The capsule built for the mission, Mercury Spacecraft No. 16, had been delivered to Cape Canaveral on January 16, 1962. The Atlas LV-3B booster assigned to the mission, No. 113-D, was accepted by NASA at the Convair plant on July 27 and delivered on August 8. After the delayed arrival of the booster at the Cape, the Air Force then revealed that two recent static firings of MA-3 engines had suffered turbopump failures, and that the explosion of Atlas 11F one second after liftoff in April had been traced to a malfunction of the sustainer turbopump. All of these failures had occurred while the sustainer HS valve was moving to the open position and while running untested hardware modifications. The Air Force recommended that NASA conduct a static firing test of 113D just to be on the safe side. On September 6, the tests were scheduled to continue until September 24, which allowed for a probable launch on October 3. A static firing test on the pad would expose the sustainer turbopump to the failure mode in question. In the meantime, a fuel leak caused by a faulty weld in a piece of plumbing caused further delays. The static firing test was carried out on September 8 and the booster reported as ready for assembly on September 18. The Flight Safety Review Board met on September 24 to go over the fifteen Atlas launches since Carpenter's flight, which included three failures. Atlas 67E malfunctioned due to a random quality control fault that would be avoided with the tightly managed Mercury program, and Atlas 145D had sent Mariner 1 into the Atlantic Ocean thanks to a guidance system problem, which was of no concern to Mercury as its boosters used a different model of guidance system. Atlas 57F went off-course and was destroyed by RSO action, but more than a month later, the Air Force had not yet announced any cause of the failure.

Concerns had been raised that the radiation belt produced in orbit by the recent Operation Dominic nuclear tests would be dangerous to crewed space missions, but an extensive study announced in early September declared that it was safe to fly. While the outside of the capsule was expected to receive a dosage of around 500 röntgens, the study concluded that shielding and the effect of the spacecraft structure would reduce this to around 8 röntgens experienced by the astronaut, well within established tolerance limits. (Note: To put this in context, an unprotected dose of 500 röntgens over a few hours would be easily fatal.)

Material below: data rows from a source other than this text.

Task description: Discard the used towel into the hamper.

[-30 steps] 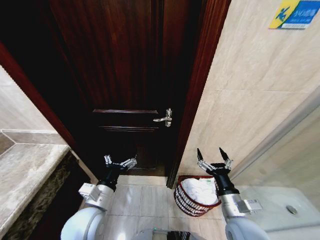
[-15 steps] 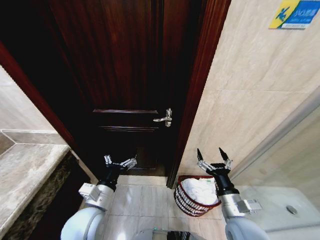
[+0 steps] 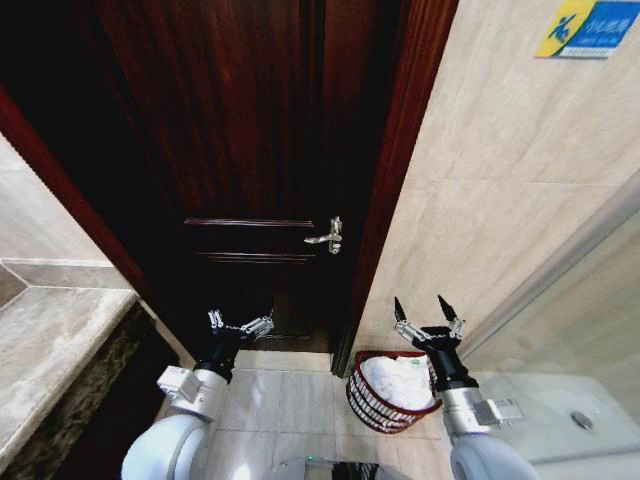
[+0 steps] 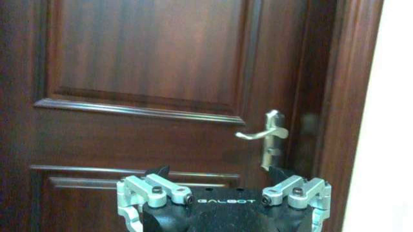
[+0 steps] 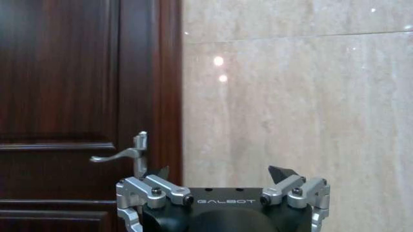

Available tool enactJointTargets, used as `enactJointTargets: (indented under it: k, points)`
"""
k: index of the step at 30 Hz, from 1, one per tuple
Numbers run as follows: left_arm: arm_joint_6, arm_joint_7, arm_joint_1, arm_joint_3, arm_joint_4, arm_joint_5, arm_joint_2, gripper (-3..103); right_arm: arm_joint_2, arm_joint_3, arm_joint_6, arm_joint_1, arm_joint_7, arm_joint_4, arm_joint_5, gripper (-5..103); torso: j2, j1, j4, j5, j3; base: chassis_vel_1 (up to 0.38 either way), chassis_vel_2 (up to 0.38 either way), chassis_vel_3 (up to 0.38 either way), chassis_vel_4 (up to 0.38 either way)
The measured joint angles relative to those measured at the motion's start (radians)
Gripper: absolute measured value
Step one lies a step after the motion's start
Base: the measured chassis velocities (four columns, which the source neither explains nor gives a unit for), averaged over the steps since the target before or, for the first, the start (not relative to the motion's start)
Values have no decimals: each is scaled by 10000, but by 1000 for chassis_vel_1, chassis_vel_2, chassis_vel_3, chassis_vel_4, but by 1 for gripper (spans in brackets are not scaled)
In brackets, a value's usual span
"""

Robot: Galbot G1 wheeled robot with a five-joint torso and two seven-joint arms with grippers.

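Observation:
The hamper [image 3: 362,396], a small round dark red wire basket, stands on the tiled floor by the door frame, at the foot of the beige wall. A white towel [image 3: 398,381] lies bunched inside it. My right gripper [image 3: 424,308] is held just above the hamper's far right rim, open and empty, fingers pointing up; the right wrist view shows it [image 5: 221,171] facing the wall and door edge. My left gripper [image 3: 240,323] is open and empty, low in front of the dark door; the left wrist view shows it [image 4: 219,170] facing the door panel.
A shut dark wooden door with a silver lever handle [image 3: 328,236] rises straight ahead. A stone counter [image 3: 50,340] juts in at the left. Beige tiled wall [image 3: 500,200] runs on the right, with a floor drain [image 3: 583,420] at its foot. Pale floor tiles lie between my arms.
The whole head view has shifted very slightly. Both grippers and the towel in the hamper hold their places.

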Motion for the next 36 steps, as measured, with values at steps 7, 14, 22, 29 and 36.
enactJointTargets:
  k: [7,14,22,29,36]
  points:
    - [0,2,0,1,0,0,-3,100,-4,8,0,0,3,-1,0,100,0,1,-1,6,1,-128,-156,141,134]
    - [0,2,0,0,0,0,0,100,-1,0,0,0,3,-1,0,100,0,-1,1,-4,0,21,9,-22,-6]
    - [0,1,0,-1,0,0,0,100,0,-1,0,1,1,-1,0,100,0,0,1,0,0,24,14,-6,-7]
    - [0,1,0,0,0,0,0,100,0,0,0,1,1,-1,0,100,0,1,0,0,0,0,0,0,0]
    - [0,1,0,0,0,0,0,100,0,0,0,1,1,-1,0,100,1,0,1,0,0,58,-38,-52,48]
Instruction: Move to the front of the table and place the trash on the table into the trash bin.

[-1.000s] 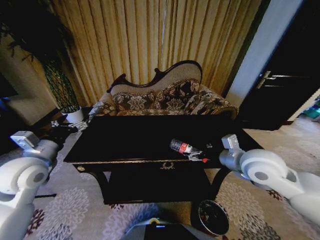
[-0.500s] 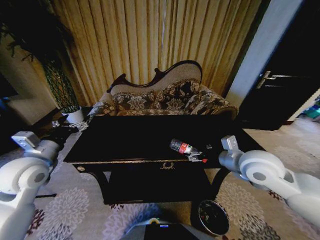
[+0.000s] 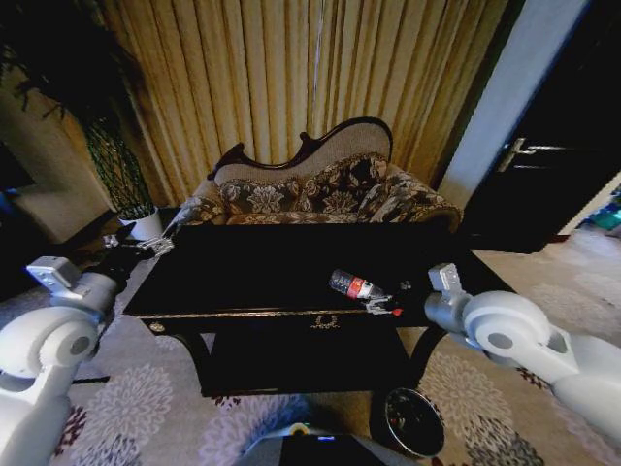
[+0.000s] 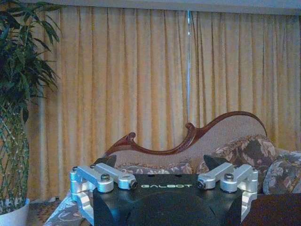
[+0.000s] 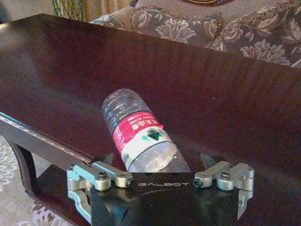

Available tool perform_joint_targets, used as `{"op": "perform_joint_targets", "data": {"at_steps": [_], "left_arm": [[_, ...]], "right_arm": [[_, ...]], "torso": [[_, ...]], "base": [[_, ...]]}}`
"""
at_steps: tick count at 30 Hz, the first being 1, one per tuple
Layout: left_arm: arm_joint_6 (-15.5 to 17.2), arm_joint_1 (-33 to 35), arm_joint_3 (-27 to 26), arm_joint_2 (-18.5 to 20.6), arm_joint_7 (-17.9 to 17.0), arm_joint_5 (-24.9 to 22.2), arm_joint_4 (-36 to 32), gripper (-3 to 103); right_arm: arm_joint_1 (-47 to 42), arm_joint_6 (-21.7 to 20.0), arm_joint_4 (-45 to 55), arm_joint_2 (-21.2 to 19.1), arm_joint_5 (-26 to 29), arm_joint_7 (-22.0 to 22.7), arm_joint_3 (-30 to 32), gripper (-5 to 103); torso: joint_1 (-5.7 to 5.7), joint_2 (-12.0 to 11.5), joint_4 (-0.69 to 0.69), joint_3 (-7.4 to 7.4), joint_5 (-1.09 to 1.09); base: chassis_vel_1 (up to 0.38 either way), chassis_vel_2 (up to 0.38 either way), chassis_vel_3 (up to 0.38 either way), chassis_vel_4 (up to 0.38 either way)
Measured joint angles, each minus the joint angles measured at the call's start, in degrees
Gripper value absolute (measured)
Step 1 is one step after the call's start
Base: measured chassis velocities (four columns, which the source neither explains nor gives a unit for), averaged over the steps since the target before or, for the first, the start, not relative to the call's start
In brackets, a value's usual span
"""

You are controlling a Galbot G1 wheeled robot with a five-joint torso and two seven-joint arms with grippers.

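Right now the trash I am after is a clear plastic bottle (image 5: pixel 138 134) lying on its side on the table (image 3: pixel 243 272), toward the front edge on my right half of the top. Its ribbed, see-through body carries a red and white label around the middle, and the base end points away from my right gripper (image 5: pixel 160 162). That gripper sits just at the bottle's near end with its fingers spread wide, one on each side of the bottle and not closed on it. The gripper's own body hides the neck and cap from the right wrist camera; from my head I can only make out a small red spot there. The table is very dark and glossy, with a gold ornament at the middle of its front. The trash bin (image 3: pixel 414 420) stands on the carpet below the table's front right corner, its inside too dark to read. My left gripper (image 4: pixel 160 165) is held off the table's left end, fingers released and apart, facing the sofa (image 4: pixel 225 150) and curtains (image 4: pixel 141 70).
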Motion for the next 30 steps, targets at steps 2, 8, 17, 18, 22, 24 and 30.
{"op": "perform_joint_targets", "data": {"at_steps": [2, 8, 17, 18, 22, 24, 30], "left_arm": [[-0.01, -0.02, 0.07, -0.05, 0.0, 0.03, -0.02, 100], [-0.14, 0.02, 0.27, -0.23, 0.01, 0.37, -0.03, 100], [-0.3, -0.06, 0.25, -0.17, 0.08, 0.38, -0.03, 100], [-0.43, -0.04, 0.25, -0.23, 0.13, 0.41, -0.03, 100], [-0.56, 0.18, 0.25, -0.51, 0.43, 0.48, -0.13, 100], [-0.57, 0.17, 0.25, -0.58, 0.49, 0.49, -0.17, 100], [-0.59, 0.01, 0.27, -0.59, 0.56, 0.49, -0.18, 100]], "right_arm": [[-0.01, 0.0, -0.03, 0.04, -0.06, -0.02, -0.01, 100], [-0.22, 0.0, -0.22, 0.3, -0.38, -0.03, -0.04, 100], [-0.33, 0.0, -0.32, 0.63, -0.64, -0.03, -0.14, 100], [-0.38, 0.0, -0.36, 0.64, -0.73, -0.03, -0.14, 100], [-0.52, 0.0, -0.47, 0.67, -1.04, -0.03, -0.16, 100], [-0.54, 0.0, -0.52, 0.73, -1.18, -0.03, -0.19, 100], [-0.77, 0.01, -0.65, 1.15, -1.91, -0.03, -0.41, 100]], "torso": [[0.0, 0.0, 0.0, 0.0, 0.0], [0.0, 0.0, 0.0, 0.0, 0.0], [0.0, 0.0, 0.0, 0.0, 0.0], [0.0, 0.0, 0.0, 0.0, 0.0], [0.0, 0.0, 0.0, 0.0, 0.0], [0.0, 0.0, 0.0, 0.0, 0.0], [0.0, 0.0, 0.0, 0.0, 0.0]], "base": [[0.0, 0.0, 0.0, 0.0], [0.0, 0.0, 0.0, 0.0], [0.0, 0.0, 0.0, 0.0], [0.0, 0.0, 0.0, 0.0], [0.0, 0.0, 0.0, 0.0], [0.0, 0.0, 0.0, 0.0], [0.0, 0.0, 0.0, 0.0]]}}
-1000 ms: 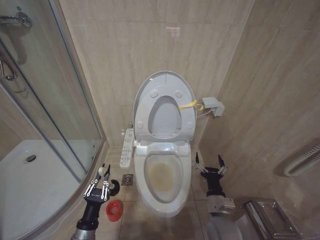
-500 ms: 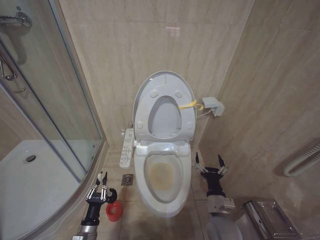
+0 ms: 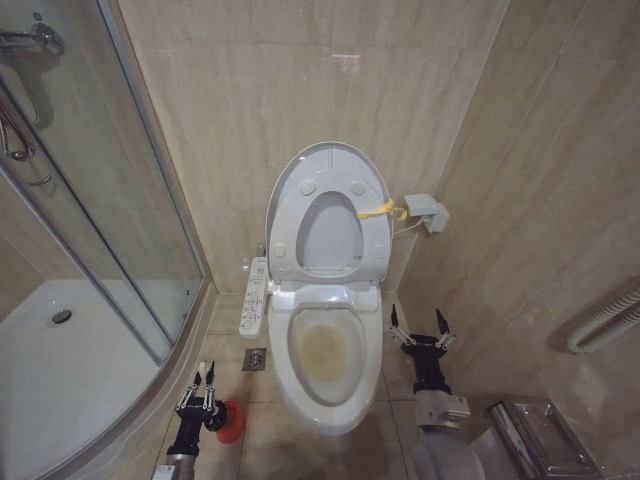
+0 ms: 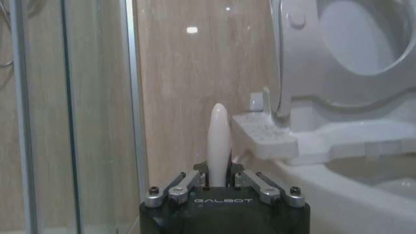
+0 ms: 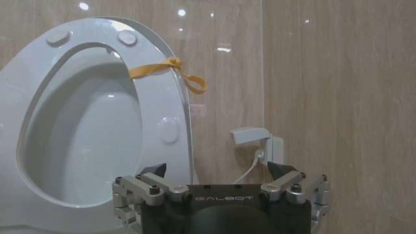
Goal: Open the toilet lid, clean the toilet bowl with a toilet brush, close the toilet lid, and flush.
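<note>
Toilet lid [image 3: 330, 165] is up w/ seat against far wall, toilet bowl [image 3: 325, 352] open below. I've got left gripper [image 3: 203, 385] low on floor left of bowl, clamped on toilet brush [image 4: 217, 141] handle, directly over red holder [image 3: 230, 424]. Right gripper [image 3: 420, 328] sits right of bowl, fingers spread wide, holding nothing.
</note>
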Available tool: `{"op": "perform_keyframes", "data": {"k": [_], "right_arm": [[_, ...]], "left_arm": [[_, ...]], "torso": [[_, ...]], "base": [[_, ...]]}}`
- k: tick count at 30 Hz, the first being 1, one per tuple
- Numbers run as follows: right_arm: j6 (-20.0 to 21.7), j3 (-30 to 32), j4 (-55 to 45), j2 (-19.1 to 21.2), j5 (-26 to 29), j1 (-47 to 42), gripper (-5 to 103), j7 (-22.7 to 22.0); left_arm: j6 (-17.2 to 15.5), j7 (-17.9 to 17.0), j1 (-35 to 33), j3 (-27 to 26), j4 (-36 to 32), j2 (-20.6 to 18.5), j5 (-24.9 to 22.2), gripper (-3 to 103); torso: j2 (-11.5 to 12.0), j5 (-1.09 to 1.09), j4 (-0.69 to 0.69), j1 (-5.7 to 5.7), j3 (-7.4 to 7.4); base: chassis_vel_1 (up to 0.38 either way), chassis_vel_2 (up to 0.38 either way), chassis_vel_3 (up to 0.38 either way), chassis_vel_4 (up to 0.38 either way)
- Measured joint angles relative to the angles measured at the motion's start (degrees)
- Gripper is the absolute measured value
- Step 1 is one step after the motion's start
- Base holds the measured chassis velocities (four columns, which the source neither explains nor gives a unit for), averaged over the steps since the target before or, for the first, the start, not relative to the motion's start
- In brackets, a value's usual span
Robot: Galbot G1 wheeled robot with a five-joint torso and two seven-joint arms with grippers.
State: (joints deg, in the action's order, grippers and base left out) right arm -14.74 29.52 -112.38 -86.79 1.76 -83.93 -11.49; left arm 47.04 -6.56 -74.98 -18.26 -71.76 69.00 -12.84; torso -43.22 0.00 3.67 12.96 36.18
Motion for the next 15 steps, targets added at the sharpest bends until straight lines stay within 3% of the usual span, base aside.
{"op": "perform_keyframes", "data": {"k": [15], "right_arm": [[0.0, 0.0, 0.0, 0.0, 0.0, 0.0, 100, 0.0]], "left_arm": [[0.0, 3.82, 5.79, 2.12, 7.85, 0.86, -2.83, 19]], "torso": [[0.0, 0.0, 0.0, 0.0, 0.0]], "base": [[0.0, 0.0, 0.0, 0.0]]}}
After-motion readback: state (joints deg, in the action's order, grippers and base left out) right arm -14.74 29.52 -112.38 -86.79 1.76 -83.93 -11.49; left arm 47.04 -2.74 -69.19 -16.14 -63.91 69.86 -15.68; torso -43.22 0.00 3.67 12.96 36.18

Schirra began training for the mission in early July, logging 29 hours in simulators as well as 31 hours in the spacecraft itself. This included multiple systems tests and three simulated flights, culminating in a six-and-a-half-hour simulated flight on September 29, with the spacecraft and booster fully stacked on the pad. Highlights of the training period included a visit from President John F. Kennedy on September 11.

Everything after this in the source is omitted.